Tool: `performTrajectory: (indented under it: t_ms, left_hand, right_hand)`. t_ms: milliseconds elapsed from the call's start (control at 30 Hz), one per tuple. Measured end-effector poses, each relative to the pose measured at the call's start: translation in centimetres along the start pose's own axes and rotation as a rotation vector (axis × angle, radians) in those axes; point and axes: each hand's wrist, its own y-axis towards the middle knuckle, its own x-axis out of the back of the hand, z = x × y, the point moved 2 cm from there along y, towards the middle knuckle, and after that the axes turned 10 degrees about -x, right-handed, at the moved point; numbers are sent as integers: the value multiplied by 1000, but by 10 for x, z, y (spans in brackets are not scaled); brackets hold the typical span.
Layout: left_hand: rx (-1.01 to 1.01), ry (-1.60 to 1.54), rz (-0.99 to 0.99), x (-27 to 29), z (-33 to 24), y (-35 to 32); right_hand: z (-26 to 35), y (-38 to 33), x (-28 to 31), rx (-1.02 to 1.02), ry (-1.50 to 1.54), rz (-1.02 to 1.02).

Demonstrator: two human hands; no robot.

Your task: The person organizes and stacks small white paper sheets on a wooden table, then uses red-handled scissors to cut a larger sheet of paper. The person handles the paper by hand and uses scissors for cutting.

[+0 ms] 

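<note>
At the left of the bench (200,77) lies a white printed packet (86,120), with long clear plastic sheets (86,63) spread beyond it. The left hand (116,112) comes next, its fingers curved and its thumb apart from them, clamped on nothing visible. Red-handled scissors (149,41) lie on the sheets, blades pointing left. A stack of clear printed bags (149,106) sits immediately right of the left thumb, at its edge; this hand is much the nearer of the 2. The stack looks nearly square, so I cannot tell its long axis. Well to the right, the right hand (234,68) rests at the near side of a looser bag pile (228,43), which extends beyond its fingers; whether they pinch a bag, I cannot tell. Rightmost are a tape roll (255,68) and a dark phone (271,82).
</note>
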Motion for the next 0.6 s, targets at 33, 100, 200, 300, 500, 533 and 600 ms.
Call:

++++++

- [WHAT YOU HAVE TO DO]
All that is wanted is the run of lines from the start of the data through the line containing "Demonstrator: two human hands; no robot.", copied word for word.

- [ANSWER TO THIS TASK]
Tool: `performTrajectory: (indented under it: t_ms, left_hand, right_hand)`. t_ms: milliseconds elapsed from the call's start (control at 30 Hz), one per tuple. Measured end-effector poses, each relative to the pose measured at the call's start: translation in centimetres along the start pose's own axes and rotation as a rotation vector (axis × angle, radians) in those axes; point and axes: each hand's wrist, its own y-axis towards the middle knuckle, its own x-axis out of the back of the hand, z = x × y, the point moved 2 cm from there along y, towards the middle knuckle, and after that the axes turned 10 degrees about -x, right-handed, at the moved point; numbers are sent as integers: the value multiplied by 1000, but by 10 for x, z, y (spans in brackets are not scaled); brackets hold the typical span.
Layout: left_hand: rx (-1.01 to 1.01), ry (-1.60 to 1.54), rz (-0.99 to 0.99), x (-27 to 29), z (-33 to 24), y (-35 to 32); right_hand: z (-26 to 35), y (-38 to 33), x (-28 to 31), rx (-1.02 to 1.02), ry (-1.50 to 1.54), rz (-1.02 to 1.02).

Demonstrator: two human hands; no robot.

That is the complete output for this exercise.